Reina: Poteva essere più reattivo sull’unica conclusione in porta degli ospiti. Ultima al San Paolo per l’iberico, mancheranno i suoi piedi e il suo carisma, non le sue parate. Voto 6

Albiol: Preciso ed ordinato, peccato il gol nel finale. Voto 6.5

Koulibaly: Muro invalicabile, si regala qualche guizzo in avanti. Voto 6.5

Hysaj: Spinge poco, buona la fase difensiva. Voto 6+

Mario Rui: Meno propositivo del solito. Voto 6+

Allan: Corre, recupera e smista palloni. Va vicino alla segnatura personale. Voto 6.5

Jorginho: Detta sapientemente i tempi alla squadra. Voto 6.5

Zielinsky: Accelera a sprazzi. Voto 6.5

Callejon: Lavora tanto per i compagni e torna al gol. Voto 7

Milik: Di testa sblocca il match, sempre nel vivo del gioco. L’infortunio di questa stagione è pesato molto più di quello dello scorso anno. Voto 7

Insigne: Due assist per il miglior calciatore del Napoli in questa annata (insieme a Koulibaly ed Allan). Voto 7+

Mertens: Voto 6

Hamsik: Voto 6

Rog: Voto 6

Sarri: Match mai in discussione, troppo il divario tra le due compagini. I pitagorici dovevano sbancare il San Paolo e sperare in risultati positivi dagli altri campi (non arrivati), insomma destino segnato per i rossoblu, che mai hanno dato l’idea di crederci. Solo un pizzico di imprecisione azzurra, e le parate di Cordaz hanno evitato un passivo più pesante. Il Napoli chiude a 91 punti (potevano essere potenzialmente 94-96 senza l’albergo fiorentino), uno score strepitoso che non vale però il titolo. Con una serie A non infestata da determinati poteri, lo scudetto poteva tornare a bagnare la nostra Partenope. Che il calcio italiano sia malato, e non riesca ad esprimere un potere in grado di contrastare l’egemonia sabauda è un dato di fatto, come la superiorità della rosa (in profondità) di chi ha vinto, e una maggiore attitudine gestionale del loro allenatore.

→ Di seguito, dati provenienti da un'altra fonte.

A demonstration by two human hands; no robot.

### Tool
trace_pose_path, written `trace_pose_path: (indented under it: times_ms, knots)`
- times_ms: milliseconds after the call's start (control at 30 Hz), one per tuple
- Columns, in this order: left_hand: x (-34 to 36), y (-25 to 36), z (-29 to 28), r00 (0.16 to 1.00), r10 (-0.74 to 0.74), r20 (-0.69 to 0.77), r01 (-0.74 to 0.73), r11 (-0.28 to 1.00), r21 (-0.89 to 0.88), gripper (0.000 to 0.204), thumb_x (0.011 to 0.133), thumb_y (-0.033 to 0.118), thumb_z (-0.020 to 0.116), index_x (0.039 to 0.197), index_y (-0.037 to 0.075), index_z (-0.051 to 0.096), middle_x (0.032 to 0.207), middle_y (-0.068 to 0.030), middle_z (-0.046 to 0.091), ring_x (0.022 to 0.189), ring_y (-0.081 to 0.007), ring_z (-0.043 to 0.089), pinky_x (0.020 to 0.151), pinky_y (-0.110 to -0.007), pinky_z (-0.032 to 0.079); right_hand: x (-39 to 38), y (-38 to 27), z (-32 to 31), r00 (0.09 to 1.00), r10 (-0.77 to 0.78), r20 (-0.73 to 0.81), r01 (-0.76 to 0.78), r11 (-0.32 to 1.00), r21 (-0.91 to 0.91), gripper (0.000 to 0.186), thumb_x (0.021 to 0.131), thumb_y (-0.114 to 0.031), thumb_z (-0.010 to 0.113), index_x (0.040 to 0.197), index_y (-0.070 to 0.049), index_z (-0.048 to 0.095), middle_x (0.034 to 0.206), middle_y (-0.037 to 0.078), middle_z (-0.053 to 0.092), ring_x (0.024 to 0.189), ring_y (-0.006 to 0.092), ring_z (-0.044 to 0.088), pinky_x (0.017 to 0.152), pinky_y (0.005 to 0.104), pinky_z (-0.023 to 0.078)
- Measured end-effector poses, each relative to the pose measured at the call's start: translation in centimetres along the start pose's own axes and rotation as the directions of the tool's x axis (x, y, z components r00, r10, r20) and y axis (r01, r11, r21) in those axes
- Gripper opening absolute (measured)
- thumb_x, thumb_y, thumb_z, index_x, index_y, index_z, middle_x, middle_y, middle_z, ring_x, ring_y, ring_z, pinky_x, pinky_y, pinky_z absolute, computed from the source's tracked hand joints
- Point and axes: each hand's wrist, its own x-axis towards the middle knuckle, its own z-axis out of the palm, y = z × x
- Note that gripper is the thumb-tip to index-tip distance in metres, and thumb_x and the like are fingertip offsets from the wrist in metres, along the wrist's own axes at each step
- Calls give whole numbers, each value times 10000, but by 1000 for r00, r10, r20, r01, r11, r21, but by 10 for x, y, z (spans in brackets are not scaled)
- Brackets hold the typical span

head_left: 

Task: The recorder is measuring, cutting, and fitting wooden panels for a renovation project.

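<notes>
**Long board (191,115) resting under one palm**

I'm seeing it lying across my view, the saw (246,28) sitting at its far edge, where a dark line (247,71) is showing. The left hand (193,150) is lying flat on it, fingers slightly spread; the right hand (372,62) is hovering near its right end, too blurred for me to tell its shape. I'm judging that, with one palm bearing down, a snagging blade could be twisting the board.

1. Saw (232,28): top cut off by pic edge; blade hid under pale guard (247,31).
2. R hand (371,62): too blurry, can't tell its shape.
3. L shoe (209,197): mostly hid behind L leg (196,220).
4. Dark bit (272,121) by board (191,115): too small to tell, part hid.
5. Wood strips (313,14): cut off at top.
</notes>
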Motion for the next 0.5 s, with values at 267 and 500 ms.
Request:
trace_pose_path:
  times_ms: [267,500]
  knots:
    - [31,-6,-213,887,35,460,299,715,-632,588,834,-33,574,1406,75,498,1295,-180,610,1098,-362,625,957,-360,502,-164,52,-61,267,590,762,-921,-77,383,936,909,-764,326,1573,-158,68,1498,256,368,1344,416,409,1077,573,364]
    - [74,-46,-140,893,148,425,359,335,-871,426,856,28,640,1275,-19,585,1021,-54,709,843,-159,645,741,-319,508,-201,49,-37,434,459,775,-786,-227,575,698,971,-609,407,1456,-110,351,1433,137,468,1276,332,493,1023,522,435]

A noi resta la narrazione, finanche stantia, del bel gioco, il merito di aver tenuto realmente in vita il campionato fino a quel nefasto weekend tra Milano nerazzurra e Firenze, ma anche la sensazione amara che fare l’ultimo step (tra cui vincere in casa loro) sia servito a nulla. Resta pero’ anche la convinzione che sia mancato poco a concretizzare il patto, e che la strada tracciata vada ‘solo’ perseguita, Sarri o non Sarri. AdL faccia le sue scelte, puntando decisamente a vincere; a chi resta, compreso eventualmente il principale artefice di questo Napoli, e a chi verrà l’onere e l’onore della maturità vincente. Peccato non aver concesso a Maggio il giusto tributo, il guerriero vicentino meritava di calcare il San Paolo per l’ultima volta con la sua e nostra maglia azzurra.

Arbitro: Il clima di ultimo giorno di scuola lo coinvolge, manca qualche giallo per i calabresi. Sensibile. Voto 6

Crotone: Dopo il miracolo della scorsa stagione, torna in cadetteria. Paga qualche ingenuo passo falso, Benevento e Verona sponda Chievo su tutti.